Scientific classification
- Kingdom: Animalia
- Phylum: Chordata
- Class: Actinopterygii
- Order: Cyprinodontiformes
- Family: Nothobranchiidae
- Genus: Aphyosemion
- Species: A. bivittatum
- Binomial name: Aphyosemion bivittatum (Lönnberg, 1895)
- Synonyms: Chromaphyosemion bivittatum (Lönnberg, 1895); Fundulus bivittatus (Lönnberg, 1895); Aphyosemion hollyi Myers, 1933;

= Aphyosemion bivittatum =

- Authority: (Lönnberg, 1895)
- Conservation status: LC
- Synonyms: Chromaphyosemion bivittatum (Lönnberg, 1895), Fundulus bivittatus (Lönnberg, 1895), Aphyosemion hollyi Myers, 1933

Species of fish

Aphyosemion bivittatum (twostripe lyretail, two-banded killi, red lyretail) is a species of freshwater fish belonging to the family Aplocheilidae.

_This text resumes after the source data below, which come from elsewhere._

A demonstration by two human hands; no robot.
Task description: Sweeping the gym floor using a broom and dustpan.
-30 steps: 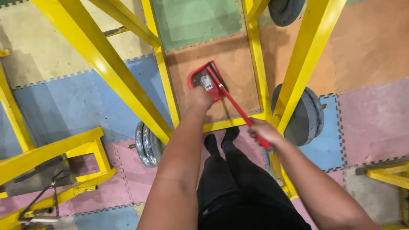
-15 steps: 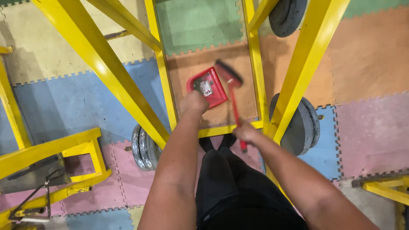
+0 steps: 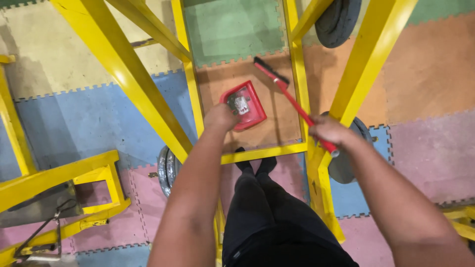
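red dustpan [image 3: 246,105], red brush [image 3: 292,99] w/ black bristles; yellow frame [image 3: 123,74]; multicolour mats [image 3: 74,118]

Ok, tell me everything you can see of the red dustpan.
The dustpan is red, plastic by its look, a shallow tray with raised side walls. It lies flat on the orange floor mat inside the yellow frame, with some pale debris in it. The left hand grips its near end. The brush is apart from it.

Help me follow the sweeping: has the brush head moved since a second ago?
Yes. The brush head has swung away from the red dustpan toward the far edge of the orange mat, up beside the yellow frame bar.
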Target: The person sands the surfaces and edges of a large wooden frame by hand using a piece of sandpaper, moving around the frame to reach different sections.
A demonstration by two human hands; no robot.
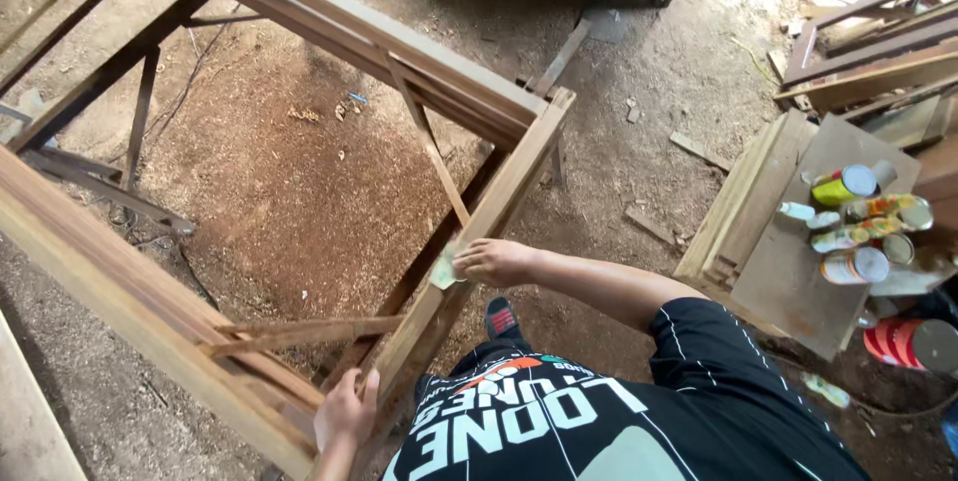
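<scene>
From my remote seat I see my right hand (496, 261) curled shut over a small pale folded sheet of abrasive paper (445, 271), pressing it flat on the top face of the near rail of the large reddish-brown wooden frame (499, 192), which rests on dark metal trestles (140, 132) above a sawdust-strewn dirt floor (299, 192). My left hand (344, 413) wraps closed around the frame's lower corner joint, steadying it. My worry: the frame sits high and looks lightly propped, so a hard push along the rail could skid it off a trestle; the rail's sharp edge and raw grain could also drive splinters into my fingers if the paper slips out from under them. To my right, on a low stack of pale wooden boards (788, 241), lie several cylindrical cans (848, 185), tipped on their sides, with yellow, green and orange wrappers and silver lids. Just beside the stack, lower down, sits a larger red-and-white striped tin (903, 341).
</scene>
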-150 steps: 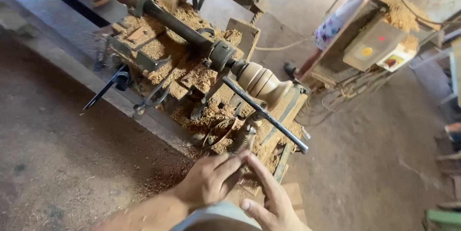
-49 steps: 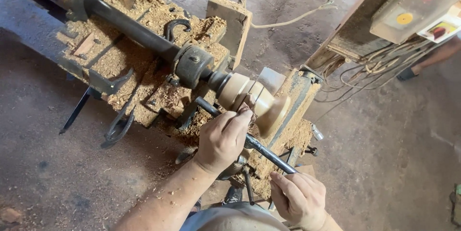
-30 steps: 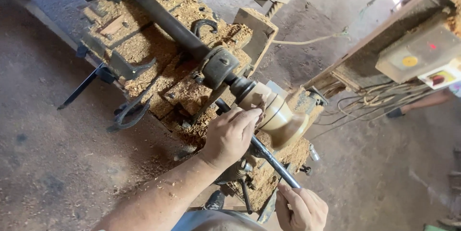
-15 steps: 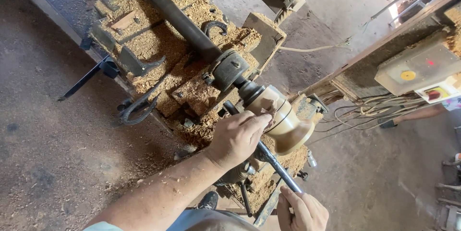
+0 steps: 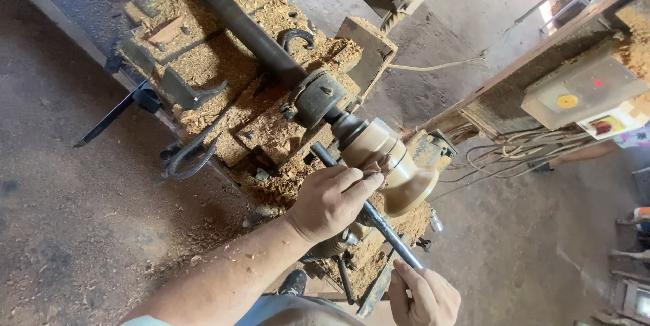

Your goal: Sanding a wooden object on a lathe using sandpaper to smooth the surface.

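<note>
Left hand [image 5: 332, 199] at frame centre, forearm bare and extended from lower left, fingers [image 5: 362, 184] curled closed in a grip; right hand [image 5: 423, 295] at lower right, likewise clenched.

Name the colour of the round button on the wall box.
Yellow button on the pale box; head view.

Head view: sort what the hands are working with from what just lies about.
In use: left hand, right hand, long metal turning tool, wooden workpiece on the lathe shaft.
Lying about: sawdust, hooked wrench, switch box, cables.
</note>
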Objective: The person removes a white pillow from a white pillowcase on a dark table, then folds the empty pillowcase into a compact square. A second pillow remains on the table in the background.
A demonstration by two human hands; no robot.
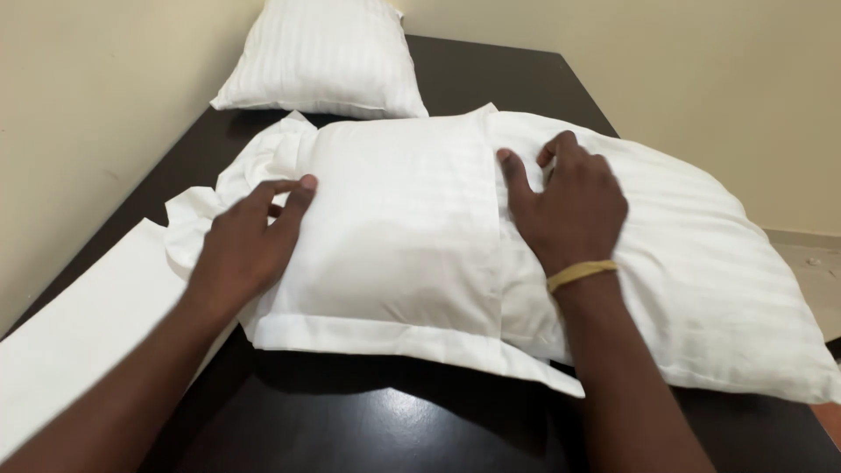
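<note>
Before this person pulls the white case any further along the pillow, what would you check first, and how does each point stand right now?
1. Left hand rests flat on the white striped pillowcase: ok.
2. Right hand presses the white striped pillow at the case's open edge: ok.
3. Case covers the whole pillow: not ok, the right part is bare.
4. Closed end sits smooth: not ok, it is bunched.
5. Dark wooden table bears the pillow fully: cannot tell.
6. Second white pillow lies apart: ok.
</note>
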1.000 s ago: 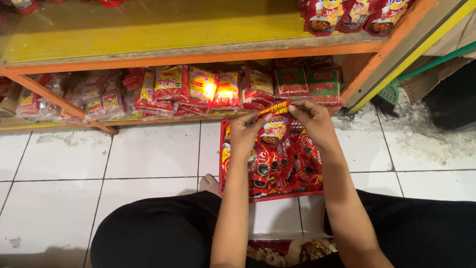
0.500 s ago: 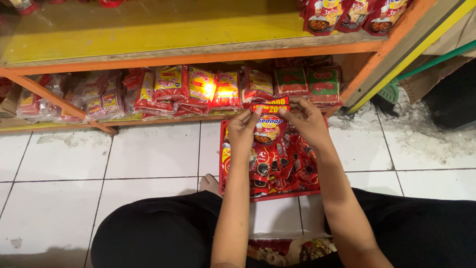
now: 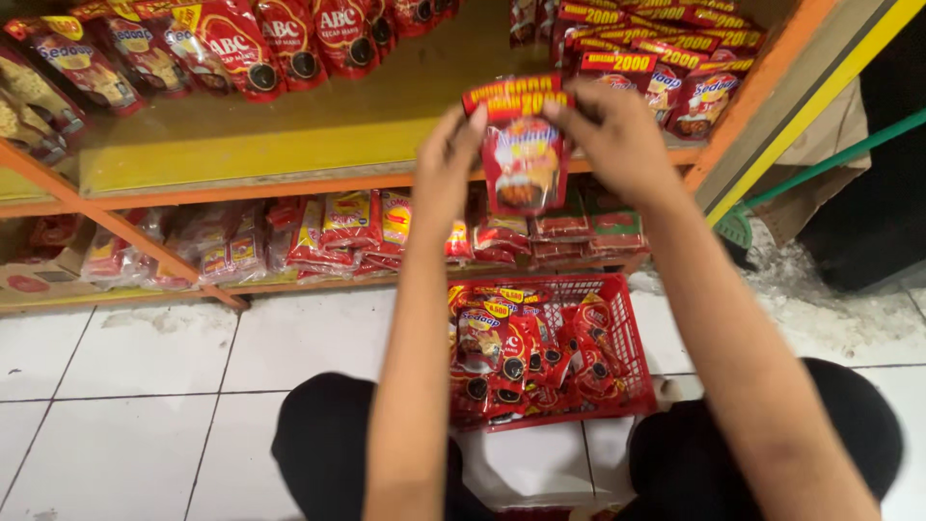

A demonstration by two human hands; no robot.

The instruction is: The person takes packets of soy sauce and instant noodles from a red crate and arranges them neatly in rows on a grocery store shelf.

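The floor (image 3: 145, 386) is white glazed tile with dark grout lines, dusty and speckled toward the right, where a green broom handle (image 3: 830, 159) leans against a dark opening. Above it stands a shelving unit with orange painted edges; its upper shelf (image 3: 289, 135) is a worn yellow board, scuffed and dull in the middle. Glossy red sachets with round dark caps (image 3: 280, 39) line the back of that shelf, and a stack of red packets with yellow header strips (image 3: 666, 68) sits at its right end. On the lower shelf, flat packets in crinkled clear and red plastic (image 3: 338, 232) lie in overlapping rows. A red plastic basket (image 3: 632, 338) with a gridded wall rests on the tile between the person's dark-clothed knees, filled with more shiny red pouches (image 3: 521, 357). Both arms reach up over the basket to the upper shelf's front edge. There a red pouch (image 3: 521, 154) with a yellow top band hangs upright, its film smooth and reflective. The left hand (image 3: 449, 159) pinches its upper left corner between thumb and fingertips; the right hand (image 3: 612, 135) pinches the upper right corner, its other fingers curled loosely.
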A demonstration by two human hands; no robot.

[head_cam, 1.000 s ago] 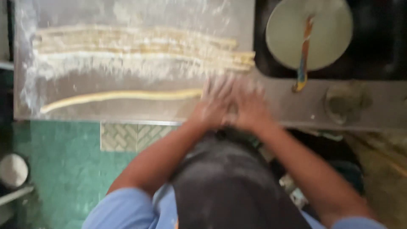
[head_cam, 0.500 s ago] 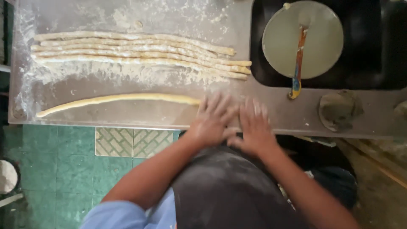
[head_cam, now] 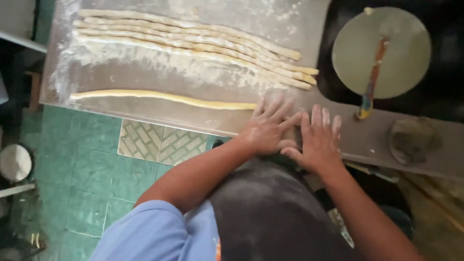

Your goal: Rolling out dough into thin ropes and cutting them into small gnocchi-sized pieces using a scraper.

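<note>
The long dough rope (head_cam: pixel 164 98) lies along the floured steel table (head_cam: pixel 125 77), its right end under your left hand (head_cam: pixel 267 129). Your right hand (head_cam: pixel 316 140) lies flat beside it; both palms down, fingers spread (no pinching). Roll with even, light pressure, working outward, to match the finished ropes (head_cam: pixel 193 41) beyond.
</note>
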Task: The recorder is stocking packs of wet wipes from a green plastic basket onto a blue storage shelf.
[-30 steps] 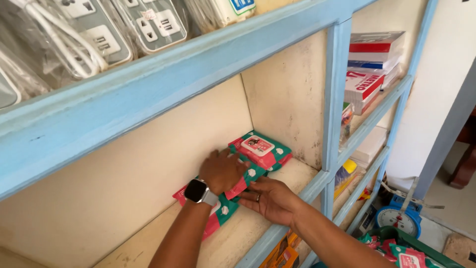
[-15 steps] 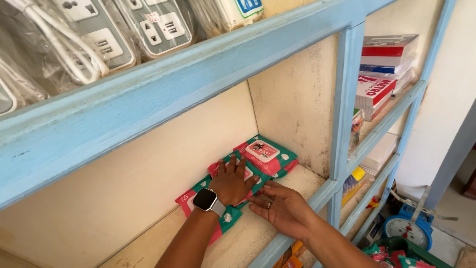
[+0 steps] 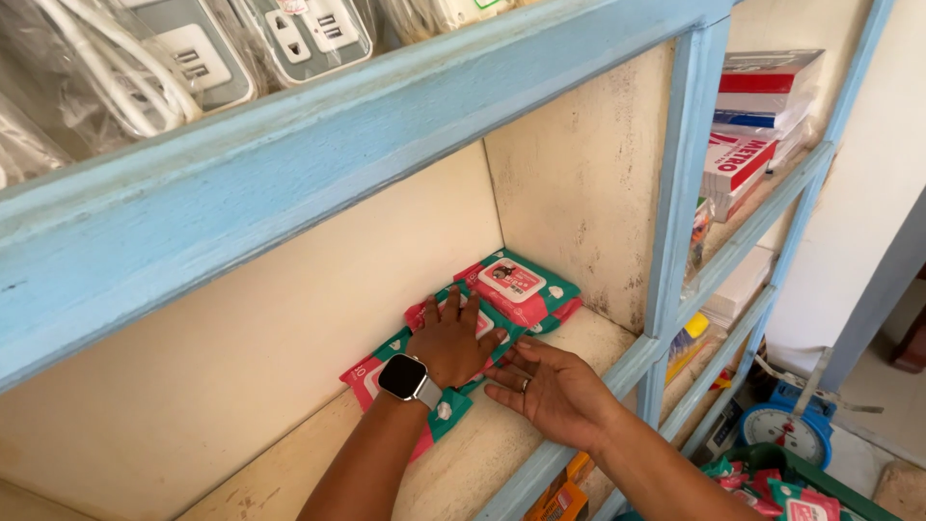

It is found in rivers in southeastern Nigeria and southwestern Cameroon. It was originally described as Fundulus bivittatus by Swedish zoologist Einar Lönnberg in 1895. The holotype was discovered near a waterfall in the Ndian River in Cameroon and currently is located in the Stockholm Museum.

==Appearance==

A. bivittatum has an elongated, brightly coloured body with two dark bands made up of red spots running along each side, with the colors varying between populations. Individual males are commonly found with golden-brown dorsal surfaces, bluish sides, and golden ventral surfaces. The males have a maximum body length of approximately 5 cm and have brightly marked, tall and pointed anal and dorsal fins that are yellow to pastel green with red edges. The caudal and dorsal fins are green with red spots and bright yellow tips. It has 10–13 spines in its dorsal fin and 12–15 in its anal fin.

==Habitat==

The species is found in small calcium rich steams in the coastal rainforests of southeastern Nigeria and southwestern Cameroon. They are benthopelagic, meaning they float just above the riverbed. They prefer water with a pH of 6 to 6.5 and temperature of 22 to 24 C.